THE Children of Light who abide in the Kingdom of
Heaven see the universe, and all that it contains, as the manifestation of one
Law—the Law of Love. They see Love as the moulding, sustaining, protecting, and
perfecting Power immanent in all things animate and inanimate. To them Love is
not merely and only a rule of life, it is the Law of life, it is Life itself.
Knowing this, they order their whole life in accordance with Love, not
regarding their own personality. By thus practising obedience to the Highest,
to divine Love, they become conscious partakers of the power of Love, and so
arrive at perfect Freedom as Masters of Destiny. Love is Perfect Harmony, pure
bliss, and contains, therefore, no element of suffering. Let a man think no
thought and do no act that is not in accordance with pure Love, and suffering
shall no more trouble him.
Love is the only preserving
power.
To know Love is to know that there is no harmful power in the whole universe.
Perfect Love is perfect Harmlessness.
And he who has destroyed in himself all thoughts of harm, and all desire to
harm, receives the universal protection.
By self-enlightenment is Perfect Freedom found.
The Land of Perfect Freedom lies through the Gate of Knowledge.
Man will be free when he is freed from self.
ALL outward oppression is but the shadow and effect
of the real oppression within. For ages the oppressed have cried for liberty,
and a thousand man-made statutes have failed to give it to them. They can give
it only to themselves; they shall find it only in obedience to the Divine
Statutes which are inscribed upon their hearts. Let them resort to the inward
Freedom, and the shadow of oppression shall no more darken the earth. Let men
cease to oppress themselves, and no man shall oppress his brother. Men
legislate for an outward freedom, yet
continue to render such freedom impossible of achievement by fostering an
inward condition of enslavement. They thus pursue a shadow without, and ignore
the substance within. All outward forms of bondage and oppression will cease to
be when man ceases to be the willing bond-slave of passion, error, and
ignorance.
Freedom is to the
free!
The True, the Beautiful, the Great is always childlike, and is perennially fresh
and young.
Be thy simple self, thy better self, the impersonal self, and lo! thou art
great!
The greatness that is flawless, rounded, and complete is above and beyond all
art.
The greatness that is flawless, rounded, and complete is above and beyond all
art.
It is Perfect Goodness in manifestation: therefore the greatest souls are
always Teachers.
Every natural law has its spiritual counterpart.

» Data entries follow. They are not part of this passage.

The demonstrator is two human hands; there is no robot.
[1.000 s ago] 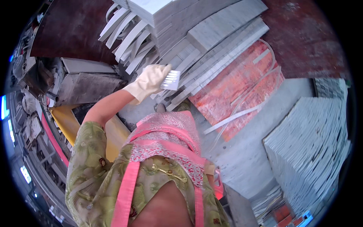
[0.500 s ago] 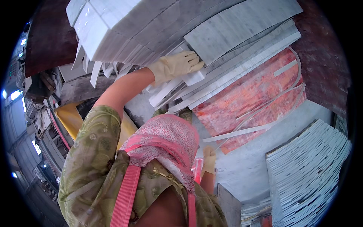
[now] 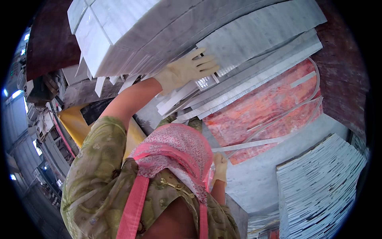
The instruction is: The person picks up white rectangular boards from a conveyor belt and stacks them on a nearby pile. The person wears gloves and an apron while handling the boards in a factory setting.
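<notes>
Since the earlier frame, the fingers of the gloved left hand [image 3: 184, 73] have been spread wider over the work. Largest of all, a pale stone stack [image 3: 159, 34] is set across the top; at lower right, thin sheets [image 3: 318, 187] are piled high. Between the two, a red mottled board [image 3: 258, 123] is crossed by a thin band [image 3: 254, 143]. Pale strips [image 3: 175, 100] are bundled beneath the left hand, which is held open, with nothing seen gripped. The gloved right hand [image 3: 220, 164] is curled and partly hidden, so whether anything is gripped cannot be told. Smallest, a glossy piece [image 3: 205, 82] is lodged among the strips, just beside the left fingers. Placing or straightening is apparently being done; next, light, even pressure would be called for.
</notes>
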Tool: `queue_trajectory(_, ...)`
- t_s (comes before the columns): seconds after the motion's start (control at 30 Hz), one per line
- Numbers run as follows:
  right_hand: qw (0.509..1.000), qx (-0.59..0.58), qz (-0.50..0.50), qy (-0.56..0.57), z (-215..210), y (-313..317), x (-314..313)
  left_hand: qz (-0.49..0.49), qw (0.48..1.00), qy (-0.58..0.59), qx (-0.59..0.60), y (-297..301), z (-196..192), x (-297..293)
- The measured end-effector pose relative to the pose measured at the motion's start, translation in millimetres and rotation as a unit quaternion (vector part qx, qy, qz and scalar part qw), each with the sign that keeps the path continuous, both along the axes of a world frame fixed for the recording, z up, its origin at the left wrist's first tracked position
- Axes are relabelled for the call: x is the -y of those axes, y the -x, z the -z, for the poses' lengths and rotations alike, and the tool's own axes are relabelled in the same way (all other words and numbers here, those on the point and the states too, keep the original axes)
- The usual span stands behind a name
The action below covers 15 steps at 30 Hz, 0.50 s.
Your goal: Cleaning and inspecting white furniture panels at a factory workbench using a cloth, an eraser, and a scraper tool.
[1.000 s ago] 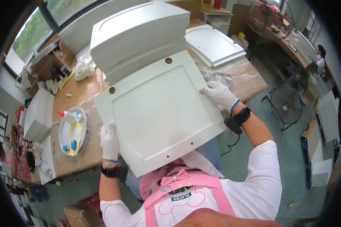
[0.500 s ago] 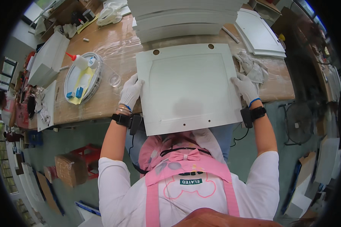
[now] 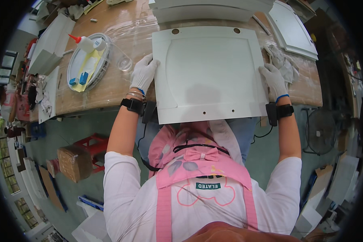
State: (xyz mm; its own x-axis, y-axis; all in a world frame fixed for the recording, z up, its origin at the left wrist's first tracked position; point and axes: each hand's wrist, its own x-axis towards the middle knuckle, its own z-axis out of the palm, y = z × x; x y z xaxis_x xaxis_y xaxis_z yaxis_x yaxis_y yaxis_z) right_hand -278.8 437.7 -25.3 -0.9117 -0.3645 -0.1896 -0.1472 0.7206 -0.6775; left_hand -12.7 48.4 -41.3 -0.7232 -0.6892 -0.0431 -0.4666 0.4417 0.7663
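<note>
A white rectangular panel point(image 3: 213, 68) lies in front of me, its near edge reaching past the table's front edge over my lap. Two large holes pierce its far edge and two small ones its near edge; a thin outline runs round its face. My left hand point(image 3: 143, 73), in a white knitted glove, grips the panel's left edge with the thumb on top. On the opposite edge my right hand point(image 3: 275, 80), gloved alike, holds the panel the same way. The undersides of both grips are hidden.
A stack of white panels point(image 3: 213, 12) stands behind. To the left is a round white lid point(image 3: 70, 72) bearing a red-tipped bottle point(image 3: 81, 42) and blue blocks point(image 3: 83, 78), near a small clear cup point(image 3: 124, 63). A crumpled cloth point(image 3: 284, 64) and more panels point(image 3: 290, 28) lie right.
The view has tipped, so the table and back stack sit higher in the picture. Both hands keep hold of the panel, which now appears slightly further up and right.
</note>
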Motion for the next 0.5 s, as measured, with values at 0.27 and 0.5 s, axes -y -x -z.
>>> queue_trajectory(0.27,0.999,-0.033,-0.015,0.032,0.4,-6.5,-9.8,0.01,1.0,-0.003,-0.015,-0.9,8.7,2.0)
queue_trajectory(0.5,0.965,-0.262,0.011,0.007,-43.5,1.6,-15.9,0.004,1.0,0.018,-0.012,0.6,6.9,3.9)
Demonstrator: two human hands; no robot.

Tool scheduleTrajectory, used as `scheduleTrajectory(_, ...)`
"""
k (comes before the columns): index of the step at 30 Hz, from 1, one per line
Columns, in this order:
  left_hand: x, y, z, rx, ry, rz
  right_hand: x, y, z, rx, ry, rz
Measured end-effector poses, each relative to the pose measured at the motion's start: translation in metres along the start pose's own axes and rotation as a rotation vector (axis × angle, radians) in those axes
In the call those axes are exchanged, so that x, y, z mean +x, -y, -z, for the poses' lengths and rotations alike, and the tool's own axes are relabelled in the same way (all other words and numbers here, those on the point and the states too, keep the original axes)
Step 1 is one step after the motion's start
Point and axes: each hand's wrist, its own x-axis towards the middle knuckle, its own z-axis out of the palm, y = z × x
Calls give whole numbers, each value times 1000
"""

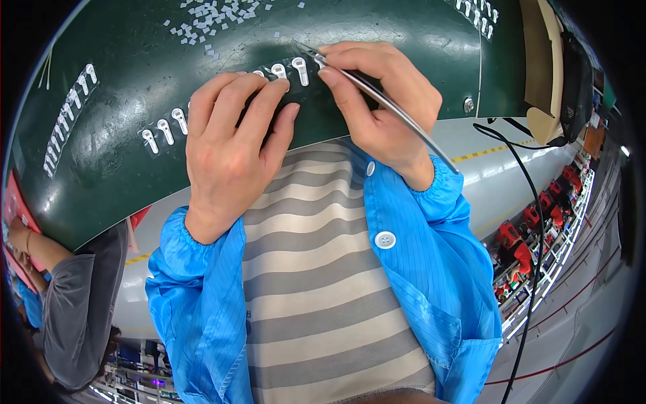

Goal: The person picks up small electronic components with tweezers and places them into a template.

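A pair of long metal tweezers [404,116] is gripped in my right hand [387,97], fingers closed round them near the tips. Those tips point left, just above a white key-shaped plastic part [301,71] with a round head. Whether they pinch anything is too small to tell. My left hand [232,138] lies palm down with fingers apart over the middle of a row of similar white parts, hiding several. One fingertip touches or nearly touches a white part [279,70]. At the row's left end, more white parts [163,130] lie on what looks like a clear strip.
Small pale squares [215,19] are scattered at the far side of the dark green table [134,60]. Other rows of white parts [70,114] lie at left and far right. A cardboard box [542,60] stands at right, a black cable [528,175] hanging nearby. Another person [84,303] sits at left.
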Motion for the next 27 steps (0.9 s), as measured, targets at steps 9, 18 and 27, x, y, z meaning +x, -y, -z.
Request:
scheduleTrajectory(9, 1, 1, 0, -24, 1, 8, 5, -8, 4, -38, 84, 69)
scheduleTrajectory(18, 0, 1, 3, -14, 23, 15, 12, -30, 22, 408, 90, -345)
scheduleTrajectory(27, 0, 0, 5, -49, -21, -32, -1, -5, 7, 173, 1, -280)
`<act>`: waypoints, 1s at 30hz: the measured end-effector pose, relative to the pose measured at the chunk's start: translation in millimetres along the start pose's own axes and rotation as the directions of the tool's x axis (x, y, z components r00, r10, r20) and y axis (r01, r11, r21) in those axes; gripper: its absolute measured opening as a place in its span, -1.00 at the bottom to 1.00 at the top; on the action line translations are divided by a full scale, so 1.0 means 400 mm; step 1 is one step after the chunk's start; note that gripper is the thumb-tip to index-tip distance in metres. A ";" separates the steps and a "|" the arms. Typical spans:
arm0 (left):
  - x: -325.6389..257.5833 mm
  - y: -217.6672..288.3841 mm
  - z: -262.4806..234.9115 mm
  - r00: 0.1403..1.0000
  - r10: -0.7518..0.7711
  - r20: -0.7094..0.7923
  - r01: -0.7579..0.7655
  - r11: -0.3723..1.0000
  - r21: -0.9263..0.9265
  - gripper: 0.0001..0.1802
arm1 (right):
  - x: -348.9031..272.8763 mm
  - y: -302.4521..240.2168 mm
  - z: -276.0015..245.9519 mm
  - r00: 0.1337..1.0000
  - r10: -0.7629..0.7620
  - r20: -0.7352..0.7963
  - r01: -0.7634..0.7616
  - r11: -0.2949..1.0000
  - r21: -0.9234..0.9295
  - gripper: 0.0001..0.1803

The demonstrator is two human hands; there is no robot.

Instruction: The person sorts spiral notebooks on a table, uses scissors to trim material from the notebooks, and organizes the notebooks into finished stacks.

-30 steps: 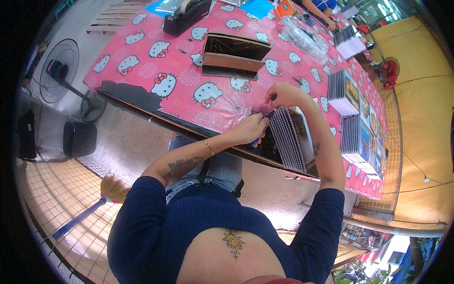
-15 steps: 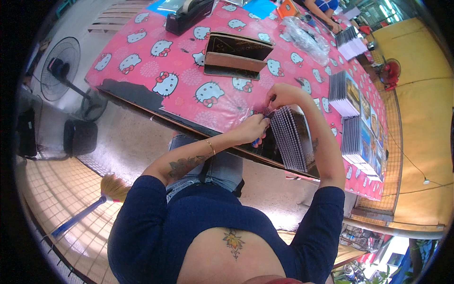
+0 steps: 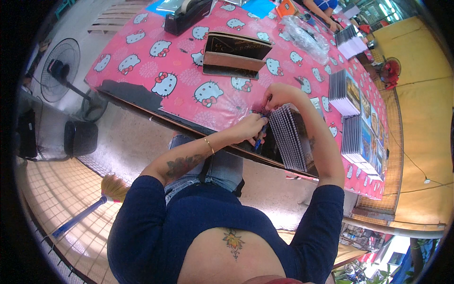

The seen is the mirror of the unseen.
Energy to be productive must not only be directed towards good ends, it must be
carefully controlled and conserved.
Noise and hurry are so much energy running to waste.
You are the creator of your own shadows; you desire,
and then you grieve; renounce, and then you shall rejoice.
Of all the
beautiful truths pertaining to the soul. . . none is more gladdening or
fruitful of divine promise and confidence than this—that man is the master of
thought, the moulder of character, and the maker and shaper of character,
environment, and destiny.
It is a great
delusion that noise means power.
Working steam is not heard.
It is the escaping steam which makes a great noise.
Energy is the first pillar in the temple of prosperity.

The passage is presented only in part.